Tanpa moralitas yang kokoh, maka peradaban umat manusia hanya menunggu
waktu untuk kepunahannya.
Itulah
mengapa, bangsa-bangsa dengan peradaban yang maju selalu ditopang oleh
basis moral yang kuat. Tak akan maju sebuah bangsa yang tidak didasarkan
pada moralitas atau etik yang tegar dan kuat. Ada kebenaran, kejujuran,
ketulusan, ada harga diri, kehormatan, kebanggaan, kesetiaan, ada
tanggung jawab, kepercayaan, penghargaan, ada kebaikan, kebijaksanaan,
kelembutan, ada persaudaraan, perdamaian, kasih, sayang, dan cinta, dan
seterusnya.
Agama,
memang salah satu sumber nilai-nilai moral. Namun, agama bukanlah
satu-satunya sumber moralitas bagi umat manusia. Ada banyak lagi sumber
moral selain berasal dari agama. Ada filsafat, ada ilmu pengetahuan, ada
seni, dan lain-lain. Namun, intinya sama saja, semua berasal dari akal
budi manusia yang dianggap berbeda dengan jenis makhluk lainnya.
Sebagai
contoh, berbuat telanjang pada dasarnya sah-sah saja, tidak ada yang
salah. Namun, ketelanjangan memiliki konteks ruang dan waktu yang
dianggap cocok. Penempatan ketelanjangan secara sembarangan dianggap
akan melukai nilai-nilai kemanusiaan universal, yang berakar pada
filosofi bahwa manusia merupakan mahluk yang lebih terhormat dan beradab
dibandingkan mahluk lainnya.
Pun,
demikian ketika kita hendak berbicara atau mengungkapkan ekspresi
tentang ketelanjangan. Penghargaan atas nilai-nilai kemanusiaan
universal, perlu untuk selalu dipertimbangkan saat kita hendak menilai
sebuah kepantasan dan kewajaran berekspresi. Selalu ada ruang terbuka
untuk bebas berekspresi, namun akan selalu ada moralitas bersama yang
mengatur tentang dimana sebaiknya kepantasan dan kewajaran berkspresi
itu ditempatkan.
Tentu
saja akan ada ruang relativitas untuk masalah moralitas. Selalu akan
ada penyesuaian dari waktu ke waktu, dan dari tempat yang satu ke tempat
yang lainnya. Setiap individu atau kelompok memiliki hak untuk
mengusung dan mempromosikan pandangan yang dianggapnya sesuai dan
mewakili kepentingannya.

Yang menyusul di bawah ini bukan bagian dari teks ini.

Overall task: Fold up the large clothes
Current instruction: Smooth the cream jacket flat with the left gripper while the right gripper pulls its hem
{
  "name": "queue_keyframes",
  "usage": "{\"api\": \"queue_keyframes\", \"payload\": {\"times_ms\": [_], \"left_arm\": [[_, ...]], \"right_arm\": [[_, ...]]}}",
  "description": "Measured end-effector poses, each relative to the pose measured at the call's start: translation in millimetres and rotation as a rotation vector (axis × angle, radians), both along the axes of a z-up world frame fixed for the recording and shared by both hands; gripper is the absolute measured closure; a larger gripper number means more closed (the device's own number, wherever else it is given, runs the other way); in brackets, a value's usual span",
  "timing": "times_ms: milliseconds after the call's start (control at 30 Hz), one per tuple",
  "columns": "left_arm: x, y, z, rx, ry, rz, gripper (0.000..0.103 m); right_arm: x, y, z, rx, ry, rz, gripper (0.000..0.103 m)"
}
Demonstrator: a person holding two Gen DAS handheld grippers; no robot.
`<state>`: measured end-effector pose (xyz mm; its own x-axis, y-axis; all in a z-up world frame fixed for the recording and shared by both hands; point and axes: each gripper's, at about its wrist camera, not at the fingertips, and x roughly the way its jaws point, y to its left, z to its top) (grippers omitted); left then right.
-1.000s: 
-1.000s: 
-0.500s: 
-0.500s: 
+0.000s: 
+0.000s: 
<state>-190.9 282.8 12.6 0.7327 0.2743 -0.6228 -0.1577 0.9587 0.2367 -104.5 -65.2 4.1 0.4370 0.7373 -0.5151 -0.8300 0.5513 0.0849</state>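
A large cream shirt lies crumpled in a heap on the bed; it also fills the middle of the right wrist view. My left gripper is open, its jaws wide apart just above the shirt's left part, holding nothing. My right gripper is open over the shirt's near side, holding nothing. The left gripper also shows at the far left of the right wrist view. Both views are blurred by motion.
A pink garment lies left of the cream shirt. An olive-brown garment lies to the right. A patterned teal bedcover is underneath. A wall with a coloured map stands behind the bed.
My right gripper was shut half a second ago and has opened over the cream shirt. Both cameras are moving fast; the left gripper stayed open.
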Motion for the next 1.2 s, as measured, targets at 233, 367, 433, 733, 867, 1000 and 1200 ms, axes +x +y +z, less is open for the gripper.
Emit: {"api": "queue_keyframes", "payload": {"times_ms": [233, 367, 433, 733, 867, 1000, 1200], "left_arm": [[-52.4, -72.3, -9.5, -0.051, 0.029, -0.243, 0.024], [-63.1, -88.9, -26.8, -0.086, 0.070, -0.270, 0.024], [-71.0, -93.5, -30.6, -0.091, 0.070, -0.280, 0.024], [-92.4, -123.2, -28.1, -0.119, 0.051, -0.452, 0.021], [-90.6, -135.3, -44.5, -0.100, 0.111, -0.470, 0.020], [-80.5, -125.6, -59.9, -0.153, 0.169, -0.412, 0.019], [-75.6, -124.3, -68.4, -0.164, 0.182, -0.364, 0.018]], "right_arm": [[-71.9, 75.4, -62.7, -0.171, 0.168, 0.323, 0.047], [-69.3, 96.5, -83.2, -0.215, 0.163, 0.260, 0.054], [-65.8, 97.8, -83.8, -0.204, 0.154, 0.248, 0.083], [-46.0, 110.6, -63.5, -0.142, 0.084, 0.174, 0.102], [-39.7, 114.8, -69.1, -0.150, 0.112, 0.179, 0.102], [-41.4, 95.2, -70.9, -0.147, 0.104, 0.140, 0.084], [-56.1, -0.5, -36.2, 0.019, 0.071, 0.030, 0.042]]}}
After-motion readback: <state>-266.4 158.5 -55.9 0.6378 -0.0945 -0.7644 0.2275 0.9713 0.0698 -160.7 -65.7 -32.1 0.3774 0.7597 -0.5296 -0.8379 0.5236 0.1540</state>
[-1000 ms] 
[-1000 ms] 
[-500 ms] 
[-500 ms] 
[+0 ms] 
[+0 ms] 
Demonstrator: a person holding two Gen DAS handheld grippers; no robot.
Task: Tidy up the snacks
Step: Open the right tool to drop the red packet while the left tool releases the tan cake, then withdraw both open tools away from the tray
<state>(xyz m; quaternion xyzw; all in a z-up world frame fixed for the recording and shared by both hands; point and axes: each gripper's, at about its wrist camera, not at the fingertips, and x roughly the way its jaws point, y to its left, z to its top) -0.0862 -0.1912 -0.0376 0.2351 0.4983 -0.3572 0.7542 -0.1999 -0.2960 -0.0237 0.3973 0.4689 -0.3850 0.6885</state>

Ada ruang, dimana akan terjadi interaksi dan
dialog mengenai sikap dan pandangan itu, untuk kemudian melahirkan
relativisme moralitas yang dianggap lebih objektif.
Kejujuran
yang mendalam adalah kuncinya. Bersikap toleran atas kepentingan umum
yang lebih besar adalah keinsyafan yang jauh lebih utama. Agar selubung
atas nama apapun tidak memiliki kesempatan untuk menutupi akar masalah
yang sesungguhnya. Agar konteks masalahnya tidak kemudian menjadi lari
ke sana kemari, menjadi sekedar perdebatan tentang “batas-batas”
ketelanjangan atas nama klaim relativisme dan absurdisme yang kian
mengaburkan masalah yang sebenarnya.
Betapapun
relatif dan sangat absurd, namun masalah kemanusiaan haruslah hadir
pada tataran yang lebih konkrit. Mengapa? Agar umat manusia tidak lupa
dari konteks masalah konkret yang dihadapinya secara bersama. Ada
masalah kemiskinan dan ketidakadilan, ada masalah korupsi yang akut, ada
masalah ancaman lingkungan hidup, ada masalah kekerasan dan konflik,
dan seterusnya.
Dalam
konteks ini, maka perbincangan mengenai masalah moralitas sesungguhnya
merupakan bagian integral dari upaya mencari solusi secara holistik
dalam mengatasi masalah-masalah konkret tersebut. Ada masalah budaya
kemanusiaan yang sedang dan akan terus diperjuangkan. Agar nilai-nilai
moralitas kemanusiaan universal akan terus dapat menjadi fondasi yang
kokoh dalam menopang tegaknya sebuah peradaban umat manusia.